- WHAT IS BEING ASKED:
Write out the opening lines of the data word for word, up to and including the line with "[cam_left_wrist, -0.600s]", and leave every picture and every later line out.

- THE DATA:
__________

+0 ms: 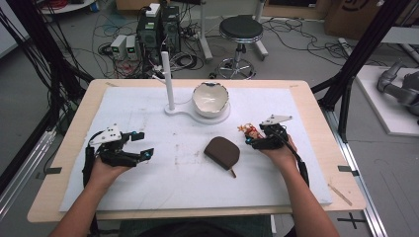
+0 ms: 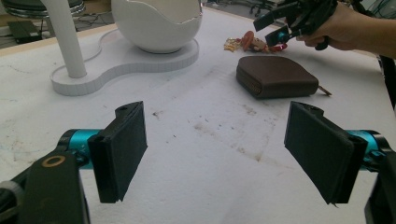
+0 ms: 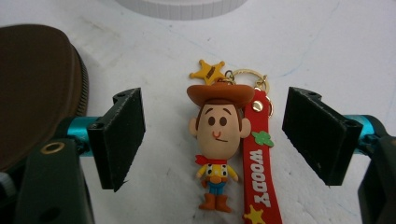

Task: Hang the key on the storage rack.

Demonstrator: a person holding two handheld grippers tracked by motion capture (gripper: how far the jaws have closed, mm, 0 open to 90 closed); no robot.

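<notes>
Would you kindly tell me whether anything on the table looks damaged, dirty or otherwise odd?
The white egg-shaped bowl on the white stand has a jagged, broken-looking rim, perhaps by design. Brownish stains mark the white table mat near the brown zipped pouch. Nothing else stands out.

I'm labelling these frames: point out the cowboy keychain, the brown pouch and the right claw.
cowboy keychain (image 3: 217, 135), right gripper view, on the figure's face.
brown pouch (image 1: 223, 151), high view, middle of its top.
right claw (image 3: 212, 137), right gripper view, midway between its fingertips.

Pouch (image 1: 223, 152) mid-mat; bare mat (image 1: 163, 173) around; egg stand (image 1: 197, 112) blocks rear centre.
</notes>
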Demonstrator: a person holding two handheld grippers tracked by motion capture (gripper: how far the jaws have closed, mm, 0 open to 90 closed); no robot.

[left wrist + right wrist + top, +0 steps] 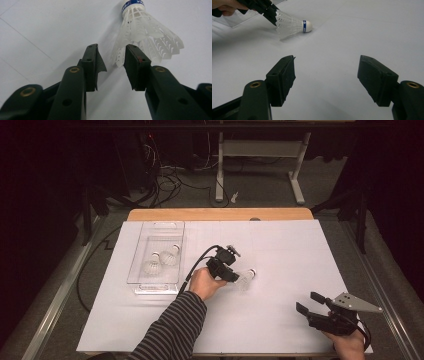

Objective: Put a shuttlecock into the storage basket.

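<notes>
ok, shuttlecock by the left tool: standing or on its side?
On its side. The shuttlecock lies on the white table, cork level with the skirt, skirt end at the left tool.

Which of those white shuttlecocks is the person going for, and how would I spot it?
Start at the clear tray on the white table's left side; two shuttlecocks lie inside it. The loose shuttlecock lies on its side out on the table, right of the tray, at the left hand-held gripper's tip. It alone lies outside the tray.
</notes>
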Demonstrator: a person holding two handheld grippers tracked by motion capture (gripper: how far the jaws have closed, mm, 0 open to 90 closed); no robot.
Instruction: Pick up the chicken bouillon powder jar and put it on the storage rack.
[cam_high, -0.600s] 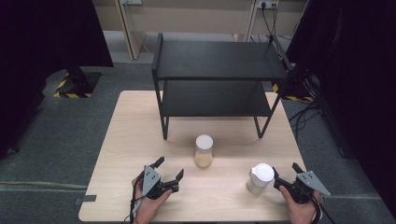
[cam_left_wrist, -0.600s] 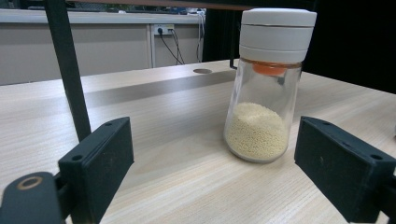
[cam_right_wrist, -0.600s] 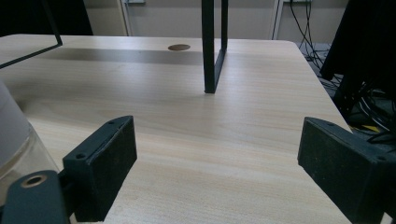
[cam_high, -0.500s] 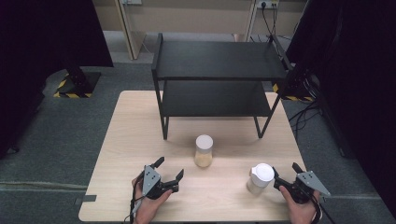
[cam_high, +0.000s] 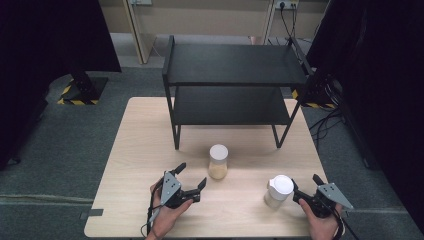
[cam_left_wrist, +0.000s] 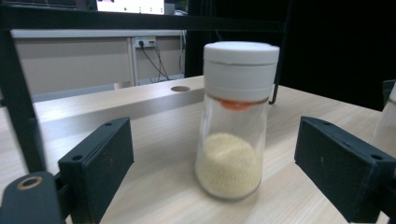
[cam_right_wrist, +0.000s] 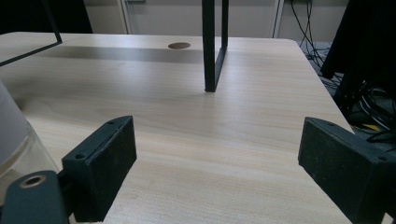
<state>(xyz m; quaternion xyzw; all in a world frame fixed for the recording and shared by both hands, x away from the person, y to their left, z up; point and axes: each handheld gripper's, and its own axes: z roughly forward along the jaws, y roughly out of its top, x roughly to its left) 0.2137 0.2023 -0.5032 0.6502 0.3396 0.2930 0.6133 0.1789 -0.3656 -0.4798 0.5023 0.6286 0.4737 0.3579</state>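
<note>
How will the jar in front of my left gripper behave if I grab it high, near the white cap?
The jar looks tall, narrow and smooth glass, so it may tip or slip. Its powder fills only the bottom, so it is probably light. The left gripper stands open, not touching it.

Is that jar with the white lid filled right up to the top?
No. In the left gripper view the jar holds pale grains only in its lower part, with clear glass above them up to the white lid.

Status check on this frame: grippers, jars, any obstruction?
Left gripper open, facing centre jar, not touching. Right gripper open, beside right jar. Shelf rack stands behind; nothing between.
</note>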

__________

- PROBLEM SOLUTION:
+0 ms: 
+0 ms: 
+0 ms: 

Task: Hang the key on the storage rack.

Demonstrator: a person holding two handheld grippers tracked by motion capture (gripper: how far the jaws have closed, mm, 0 open to 90 closed); no robot.

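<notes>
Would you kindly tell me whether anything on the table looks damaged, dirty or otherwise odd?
The white egg-shaped bowl on the white stand has a jagged, broken-looking rim, perhaps by design. Brownish stains mark the white table mat near the brown zipped pouch. Nothing else stands out.

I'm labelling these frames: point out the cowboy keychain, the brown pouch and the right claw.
cowboy keychain (image 3: 217, 135), right gripper view, on the figure's face.
brown pouch (image 1: 223, 151), high view, middle of its top.
right claw (image 3: 212, 137), right gripper view, midway between its fingertips.

Pouch (image 1: 223, 152) mid-mat; bare mat (image 1: 163, 173) around; egg stand (image 1: 197, 112) blocks rear centre.
</notes>
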Demonstrator: a person holding two handheld grippers tracked by motion capture (gripper: how far the jaws have closed, mm, 0 open to 90 closed); no robot.

[left wrist + right wrist + top, +0 steps] 

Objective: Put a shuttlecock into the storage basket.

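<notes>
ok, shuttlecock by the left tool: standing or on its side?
On its side. The shuttlecock lies on the white table, cork level with the skirt, skirt end at the left tool.

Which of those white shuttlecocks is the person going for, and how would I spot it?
Start at the clear tray on the white table's left side; two shuttlecocks lie inside it. The loose shuttlecock lies on its side out on the table, right of the tray, at the left hand-held gripper's tip. It alone lies outside the tray.
</notes>
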Demonstrator: a person holding two handheld grippers tracked by motion capture (gripper: how far the jaws have closed, mm, 0 open to 90 closed); no robot.
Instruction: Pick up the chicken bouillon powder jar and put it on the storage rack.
[cam_high, -0.600s] 
[cam_left_wrist, -0.600s] 

The exercise contains no remaining tasks.